1) How long does the X5 transmission last until it wear out, ie it is used up? A long time. There are examples of 300,000 mile transmissions, so the vehicle doesn't have a transmission that wears out early. The thing about wearing out is that you can look at when they wore out, and plot it on a graph. You would see a grouping, ie a common point at which many were worn to the point of needing overhaul. This isn't the case with the X5. People talk about 100,000 miles, but I don't see any correlations that support that being a common failure point, other than it is more than 0 and less than 200,000.
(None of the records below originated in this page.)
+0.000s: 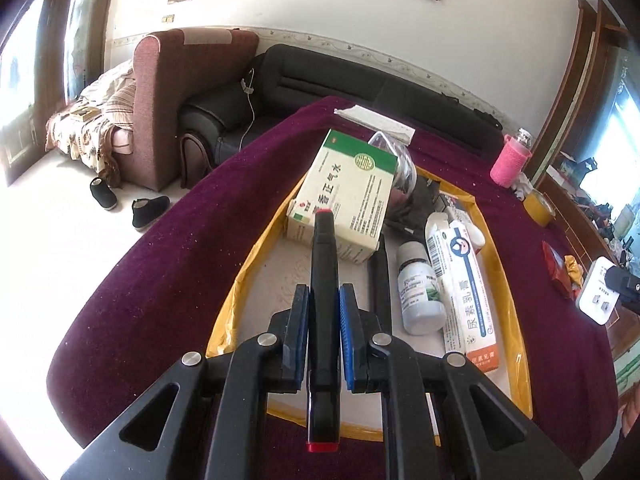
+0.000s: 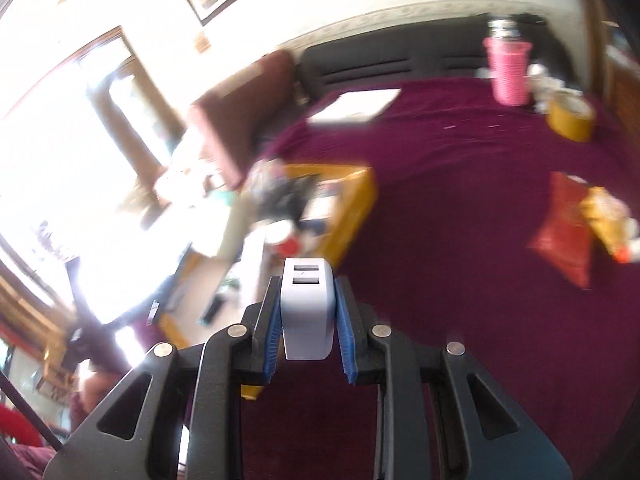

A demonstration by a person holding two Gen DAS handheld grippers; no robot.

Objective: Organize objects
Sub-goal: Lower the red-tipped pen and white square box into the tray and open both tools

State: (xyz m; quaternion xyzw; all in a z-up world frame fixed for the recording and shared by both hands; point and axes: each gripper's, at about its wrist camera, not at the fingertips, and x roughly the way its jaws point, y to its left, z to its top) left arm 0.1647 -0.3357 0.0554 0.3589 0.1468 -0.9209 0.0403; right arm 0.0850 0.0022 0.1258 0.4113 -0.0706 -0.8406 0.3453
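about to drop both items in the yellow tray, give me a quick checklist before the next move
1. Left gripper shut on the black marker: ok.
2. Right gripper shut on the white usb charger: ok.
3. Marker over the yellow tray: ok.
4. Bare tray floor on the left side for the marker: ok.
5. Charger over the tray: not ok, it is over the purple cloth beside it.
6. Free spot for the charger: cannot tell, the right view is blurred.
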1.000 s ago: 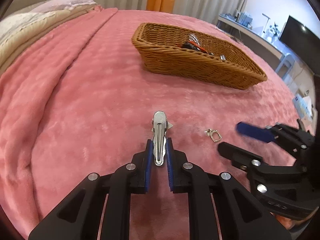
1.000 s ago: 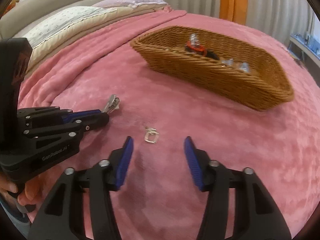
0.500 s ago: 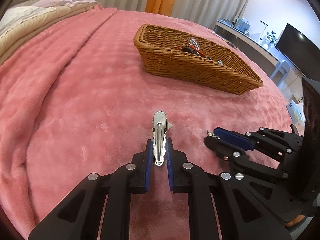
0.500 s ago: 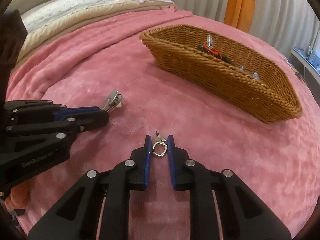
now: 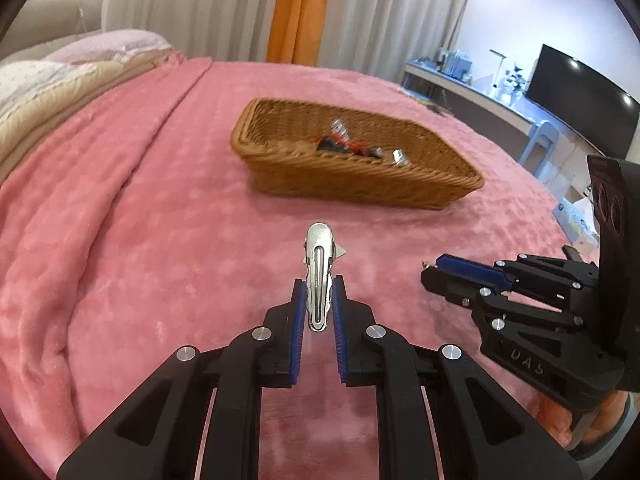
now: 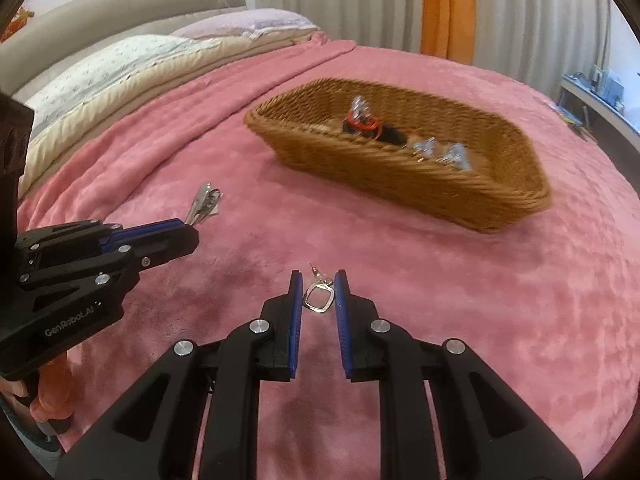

2) How long does the X5 transmission last until it breaks, due to a random event of a minor (or major) component? Not long enough. There are a wide variety of failure modes seen with these transmissions, and they are so random that some have failed at 30,000 miles and others never. The problem with these types of failures is that you can't compare them in terms of mean time to failure (MTBF) because they are all over the place, there is no consistency. That also means that one person's experience isn't particularly helpful in forecasting what will happen to another person's transmission.

As an aside, I believe that the biggest driver of failures in category (2), above, is complexity. These machines are more complex than they need to be, and that results in random failures. Sad but true.

If you do a search, you will find many other threads where posters have tried to find an average life, believing that (1) is the predominant failure mode.